Schon zuvor hatte er gelegentlich gemalt, aber erst in diesem wahrscheinlich ziemlich traurigen Moment wurde aus dem Drucker ein Künstler, der alles das, womit er sonst Firmenwerbung, Konfirmationsanzeigen oder sogar eigene Zeitschriften gedruckt hatte, umfunktionierte: Er nahm, was er noch in seinen Schränken fand, und machte daraus Kunst. Dank seiner vorzüglichen handwerklichen Ausbildung – er scheint ein wirklicher Meister gewesen zu sein –, aber auch dank seiner Offenheit für alles Neue schuf er in den Folgejahren ein abwechslungsreiches Werk, mit dem man heute leicht einige Säle füllen kann. Und noch einfacher gelingt das, wenn auch sein Einfluss auf die Kunst der Fünfzigerjahre dargestellt wird; besonders schwer fällt hier der Name HAP Grieshaber ins Gewicht.

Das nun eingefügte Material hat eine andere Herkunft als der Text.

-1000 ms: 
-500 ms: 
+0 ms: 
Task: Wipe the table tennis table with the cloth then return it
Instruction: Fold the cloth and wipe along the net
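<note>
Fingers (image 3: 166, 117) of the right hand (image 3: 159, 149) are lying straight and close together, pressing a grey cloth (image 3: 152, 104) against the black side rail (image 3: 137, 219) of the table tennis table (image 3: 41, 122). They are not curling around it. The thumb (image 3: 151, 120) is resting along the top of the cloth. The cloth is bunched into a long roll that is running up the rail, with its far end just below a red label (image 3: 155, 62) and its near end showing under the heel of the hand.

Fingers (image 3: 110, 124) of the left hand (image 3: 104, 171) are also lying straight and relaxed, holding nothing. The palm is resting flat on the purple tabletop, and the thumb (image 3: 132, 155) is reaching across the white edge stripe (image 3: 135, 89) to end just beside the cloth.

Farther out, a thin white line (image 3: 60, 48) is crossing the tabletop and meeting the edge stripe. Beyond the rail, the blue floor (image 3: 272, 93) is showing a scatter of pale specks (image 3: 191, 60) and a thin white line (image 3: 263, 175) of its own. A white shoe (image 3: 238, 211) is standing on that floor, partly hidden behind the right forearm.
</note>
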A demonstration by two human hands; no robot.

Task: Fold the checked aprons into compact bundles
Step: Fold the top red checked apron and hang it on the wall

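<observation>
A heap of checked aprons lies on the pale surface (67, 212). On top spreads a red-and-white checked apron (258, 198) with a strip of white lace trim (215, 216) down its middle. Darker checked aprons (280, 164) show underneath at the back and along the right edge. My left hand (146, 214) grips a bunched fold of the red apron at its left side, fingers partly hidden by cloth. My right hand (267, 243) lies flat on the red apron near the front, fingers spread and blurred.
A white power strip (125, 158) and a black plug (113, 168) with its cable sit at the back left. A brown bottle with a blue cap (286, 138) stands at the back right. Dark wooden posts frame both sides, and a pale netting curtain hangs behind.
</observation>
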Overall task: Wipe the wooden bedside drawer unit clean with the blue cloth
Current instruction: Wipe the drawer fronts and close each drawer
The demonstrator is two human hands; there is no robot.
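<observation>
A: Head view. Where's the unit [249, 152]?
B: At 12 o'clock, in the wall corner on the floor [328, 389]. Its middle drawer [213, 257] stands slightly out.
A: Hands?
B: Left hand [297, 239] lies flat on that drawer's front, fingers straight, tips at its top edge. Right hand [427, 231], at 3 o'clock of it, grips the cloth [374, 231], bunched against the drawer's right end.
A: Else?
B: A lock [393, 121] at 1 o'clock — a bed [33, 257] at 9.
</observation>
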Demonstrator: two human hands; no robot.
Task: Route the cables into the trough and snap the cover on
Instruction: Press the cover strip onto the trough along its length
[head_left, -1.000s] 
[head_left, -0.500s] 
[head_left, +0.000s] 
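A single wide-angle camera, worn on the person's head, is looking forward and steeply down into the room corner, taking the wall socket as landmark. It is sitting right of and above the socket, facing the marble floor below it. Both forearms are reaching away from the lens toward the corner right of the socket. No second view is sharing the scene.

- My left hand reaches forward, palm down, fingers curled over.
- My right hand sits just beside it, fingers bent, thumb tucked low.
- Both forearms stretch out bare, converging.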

Zweifellos kommen einem die verschiedensten Kunstrichtungen der Zwanziger- und Dreißigerjahre in den Sinn, wenn man seine Arbeiten sieht, aber ein Epigone war Werkman trotzdem nicht. Es finden sich zwar viele Parallelen, und er machte auch wohl Anleihen, aber ging doch immer seinen eigenen Weg. Auffallend ist zunächst die Nähe zum Bauhaus, denn wie die Meister in Weimar und Dessau war er ein vorzüglicher Handwerker. In dem wirklich großartigen Überblick, den das unten genannte Buch – ein Ausstellungskatalog ist es eigentlich nicht – bietet, schreibt Haan Steenbruggen: „Was Werkmans Kunst jedoch einzigartig macht, ist ihre letztendliche Entstehung aus einem vollkommen authentischen, in seinen eigenen Beweggründen verankerten, inneren Kosmos, der aus einem selbstgefundenen künstlerischen Medium resultiert: der Druckerpresse.“

Die vier allerersten Blätter, die Werkman mit einem selbstgeprägten Wort als „Drucksel“ bezeichnete, kann man jetzt in Schwerin anschauen; sie allein sind noch keine Unikate, wie die große Mehrzahl seiner späteren Arbeiten, sondern von ihnen wurde noch eine kleine Auflage gedruckt. Bei diesen frühen Drucken mag man an Mondrian denken, dessen Bilder Werkman kannte, aber es gibt zahlreiche Unterschiede. Er selbst war ein Drucker, kein Maler, und seine Arbeiten sind bei Weitem nicht so extrem akkurat und präzise ausgeführt wie die Gemälde Mondrians. Überhaupt besteht ein sehr großer Unterschied zu der geometrischen Exaktheit des Konstruktivismus. Das gedämpfte Braunrot dieser Drucke ist übrigens außerordentlich schön, und es ist ein ästhetischer Genuss, die vier Blätter – „Kompositionen“ – zusammen an der Wand zu sehen.

Besonders in dieser ersten Zeit findet man eine Nähe zum Expressionismus. 1923 nutzte er seine jahrelange Bekanntschaft mit den Künstlern von „De Ploeg“ („Der Kahn“), die sich für die Revolution in der Kunst stark machten. Werkman selbst beteiligte sich auf seine Weise, indem er eine eigene kleine Zeitschrift herausgab, »The Next Call« genannt. Diese und andere Aktivitäten waren nicht allein von künstlerischen Ambitionen geprägt, sondern auch von weltanschaulichen Überlegungen, zum Beispiel vom Abstinenzlertum oder von seiner Sympathie mit dem Anarchismus. Im Ausstellungskatalog ist das entsprechende Kapitel ebenso schön wie treffend mit „Getöse auf Papier“ überschrieben.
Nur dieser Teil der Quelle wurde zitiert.